(Source data)
-----

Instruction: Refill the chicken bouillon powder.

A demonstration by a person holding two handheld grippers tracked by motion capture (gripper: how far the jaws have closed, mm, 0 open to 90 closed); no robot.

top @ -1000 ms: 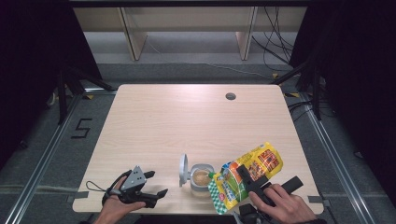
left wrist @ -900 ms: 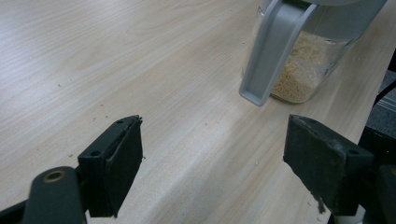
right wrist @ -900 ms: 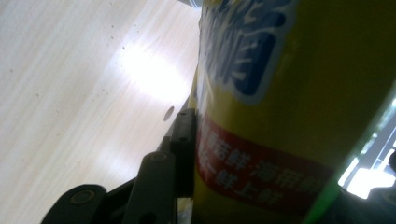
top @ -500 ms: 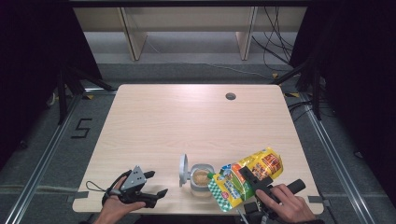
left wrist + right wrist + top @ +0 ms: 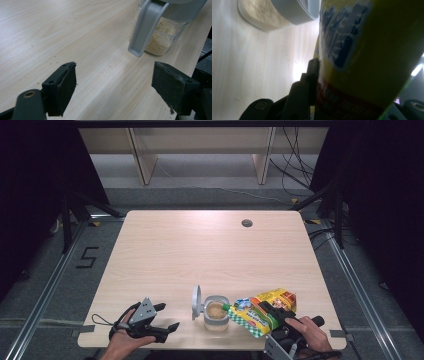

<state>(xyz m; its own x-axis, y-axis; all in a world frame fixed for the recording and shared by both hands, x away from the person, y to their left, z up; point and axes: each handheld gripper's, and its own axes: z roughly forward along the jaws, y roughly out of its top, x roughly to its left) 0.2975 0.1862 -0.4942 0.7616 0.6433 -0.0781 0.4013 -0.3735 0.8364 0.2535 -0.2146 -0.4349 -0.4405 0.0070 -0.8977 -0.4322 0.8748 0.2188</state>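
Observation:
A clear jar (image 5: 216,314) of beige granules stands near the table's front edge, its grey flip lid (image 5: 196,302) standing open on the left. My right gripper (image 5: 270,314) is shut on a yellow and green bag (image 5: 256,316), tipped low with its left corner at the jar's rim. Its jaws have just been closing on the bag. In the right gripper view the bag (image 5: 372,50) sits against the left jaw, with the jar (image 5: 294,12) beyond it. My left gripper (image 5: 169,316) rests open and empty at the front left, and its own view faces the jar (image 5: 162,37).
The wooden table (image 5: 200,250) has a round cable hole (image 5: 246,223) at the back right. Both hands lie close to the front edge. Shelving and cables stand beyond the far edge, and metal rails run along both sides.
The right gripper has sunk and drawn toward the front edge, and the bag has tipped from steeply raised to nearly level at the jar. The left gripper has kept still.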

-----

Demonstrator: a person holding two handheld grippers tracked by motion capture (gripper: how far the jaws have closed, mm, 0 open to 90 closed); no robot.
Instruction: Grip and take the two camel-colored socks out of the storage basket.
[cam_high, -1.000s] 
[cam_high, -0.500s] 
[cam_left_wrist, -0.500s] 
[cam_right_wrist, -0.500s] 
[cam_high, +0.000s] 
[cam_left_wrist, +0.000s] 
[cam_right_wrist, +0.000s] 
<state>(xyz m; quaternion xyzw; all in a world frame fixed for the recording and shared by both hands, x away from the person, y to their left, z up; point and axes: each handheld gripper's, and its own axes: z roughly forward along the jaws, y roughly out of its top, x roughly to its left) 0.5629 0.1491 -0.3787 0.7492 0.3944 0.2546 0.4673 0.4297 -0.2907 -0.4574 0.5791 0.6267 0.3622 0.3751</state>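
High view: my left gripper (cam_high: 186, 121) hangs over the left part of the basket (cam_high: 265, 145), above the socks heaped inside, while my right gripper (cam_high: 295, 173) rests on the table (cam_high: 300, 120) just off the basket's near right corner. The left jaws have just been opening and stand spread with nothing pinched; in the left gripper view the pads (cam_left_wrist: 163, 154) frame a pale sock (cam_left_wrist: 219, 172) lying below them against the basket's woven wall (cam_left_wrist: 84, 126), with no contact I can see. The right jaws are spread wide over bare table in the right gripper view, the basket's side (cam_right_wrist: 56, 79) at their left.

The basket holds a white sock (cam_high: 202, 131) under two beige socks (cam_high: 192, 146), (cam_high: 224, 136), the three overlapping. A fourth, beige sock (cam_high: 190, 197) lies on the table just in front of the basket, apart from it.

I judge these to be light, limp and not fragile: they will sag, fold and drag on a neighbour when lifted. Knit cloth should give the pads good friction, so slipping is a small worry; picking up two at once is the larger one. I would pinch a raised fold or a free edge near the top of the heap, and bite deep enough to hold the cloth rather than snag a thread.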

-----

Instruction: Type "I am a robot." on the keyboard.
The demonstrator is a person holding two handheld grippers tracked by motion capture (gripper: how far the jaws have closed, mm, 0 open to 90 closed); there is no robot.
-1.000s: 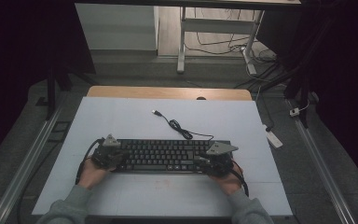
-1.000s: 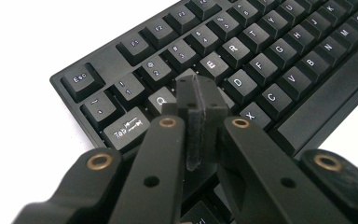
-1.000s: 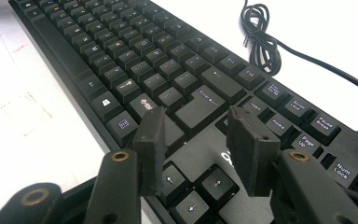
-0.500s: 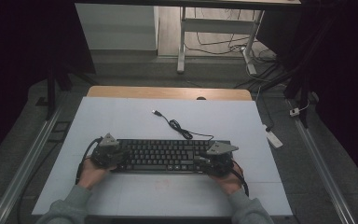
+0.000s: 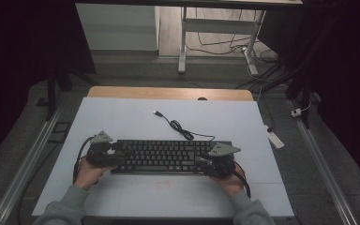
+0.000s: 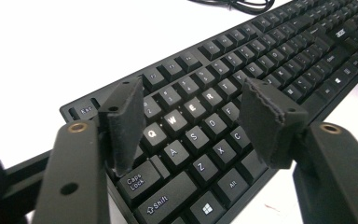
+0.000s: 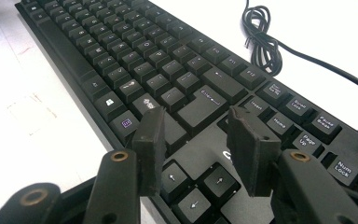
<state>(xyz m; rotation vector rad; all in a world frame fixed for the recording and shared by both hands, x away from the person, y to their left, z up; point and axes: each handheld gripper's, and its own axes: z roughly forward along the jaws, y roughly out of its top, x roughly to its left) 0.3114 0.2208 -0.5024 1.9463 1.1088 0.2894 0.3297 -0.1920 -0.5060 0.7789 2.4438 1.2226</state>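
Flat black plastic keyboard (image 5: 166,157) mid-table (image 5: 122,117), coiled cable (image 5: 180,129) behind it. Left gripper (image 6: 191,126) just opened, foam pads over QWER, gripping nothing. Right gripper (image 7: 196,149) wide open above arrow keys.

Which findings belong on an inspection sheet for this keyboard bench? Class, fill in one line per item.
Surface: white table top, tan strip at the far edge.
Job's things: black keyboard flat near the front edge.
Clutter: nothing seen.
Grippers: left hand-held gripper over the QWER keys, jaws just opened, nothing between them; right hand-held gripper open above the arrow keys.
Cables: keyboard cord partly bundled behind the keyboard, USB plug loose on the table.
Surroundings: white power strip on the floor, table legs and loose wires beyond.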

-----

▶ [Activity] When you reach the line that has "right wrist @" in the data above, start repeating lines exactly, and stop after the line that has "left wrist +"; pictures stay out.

▶ [Answer to the problem]
right wrist @ -900 ms: 
top @ -500 ms: 
left wrist + right wrist + top @ +0 ms: 

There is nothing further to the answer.